9 401(k) Questions — Answered

A 401(k) account is the standard retirement plan for millions of Americans. Yet, despite widespread use, 401(k)s remain elusive to many workers.

“They are foreign to people, and the education isn’t there,” says Andrew Rafal, founder and president of the financial firm Bayntree Wealth Advisors in Scottsdale, Arizona. Many workers receive 401(k) plans without any discussion or information about how they work or how to maximize their use.

If you’re feeling confused about how to best contribute to a 401(k) plan — and leverage benefits — keep reading for answers to nine common questions.

[See: How to Max Out Your 401(k) in 2018.]

How can I borrow from my 401(k)? A 401(k) plan may be among your largest assets. While intended for retirement, the law allows participants to borrow up to $50,000 or 50 percent of their vested balance, whichever is less. Each 401(k) plan is structured differently. Some plans may have restrictions on loans, such as only allowing them in cases of financial hardship, while others may allow loans at any time and for any reason, like paying off debt.

“It’s generally quite easy to take out a loan,” says Holly Peterson, founder and president of the financial firm Elite Retirement Strategies in Pocatello, Idaho. There’s no extensive application process and no credit check required. Some plans allow workers to request a loan by filling out an online form or sending a request through the mail. For plans that have hardship requirements, supporting documentation may also be required.
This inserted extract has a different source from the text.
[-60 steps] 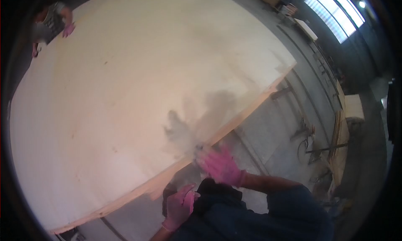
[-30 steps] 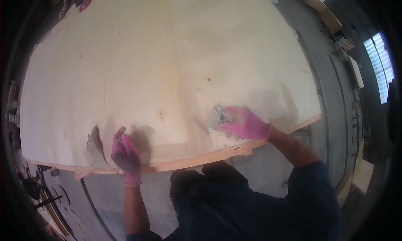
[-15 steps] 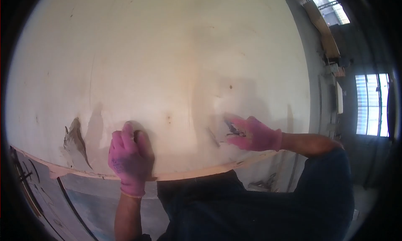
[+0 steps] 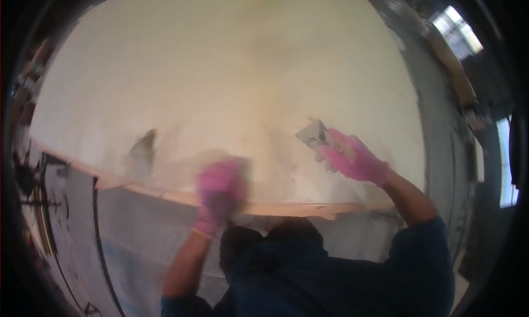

By law, loans must be paid back in no more than five years. If you leave your employment while repaying a loan, the balance must generally be repaid within 60 days or it is considered a distribution that could be subject to taxes and penalties.

What’s the difference between a 401(k) and a Roth 401(k)? The main difference between a traditional 401(k) and a Roth 401(k) is when taxes are paid. Contributions to a traditional 401(k) are deductible, but withdrawals are taxable in retirement. There is no deduction for contributions made to Roth 401(k)s. However, withdrawals from those accounts are tax-free in retirement.

“If you receive a deduction, at some point, the government is going to want its taxes back,” says Justin Fort, certified financial planner, founder and president of the financial firm Fort Wealth Management in Austin, Texas. To make sure they get those taxes, the government imposes a required minimum distribution, or RMD, on traditional 401(k)s once a person reaches age 70 1/2. Using a formula based on the account’s balance, the RMD is subject to income tax. Since withdrawals from Roth 401(k)s are not subject to tax, there is no RMD for these accounts.

What is the max 401(k) contribution? For 2018, workers can contribute up to $18,500 to a 401(k) plan. Those who are age 50 or older are entitled to make catch-up contributions for a total of $24,500 this year. Including employer contributions, a maximum of $55,000 can be contributed.

[See: 9 Ways to Avoid 401(k) Fees and Penalties.]

What is the difference between a 401(k) and a 403(b)? The terms 401(k) and 403(b) refer to different sections of the tax code. The 401(k) section refers to retirement plans offered by the majority of employers. Meanwhile, 403(b) plans are available to nonprofit organizations. There are also 457 plans that are used mainly by municipalities and government employers.

“At the end of the day, they are going to do the same thing,” Rafal says. They have the same contribution limits and operate largely in the same way.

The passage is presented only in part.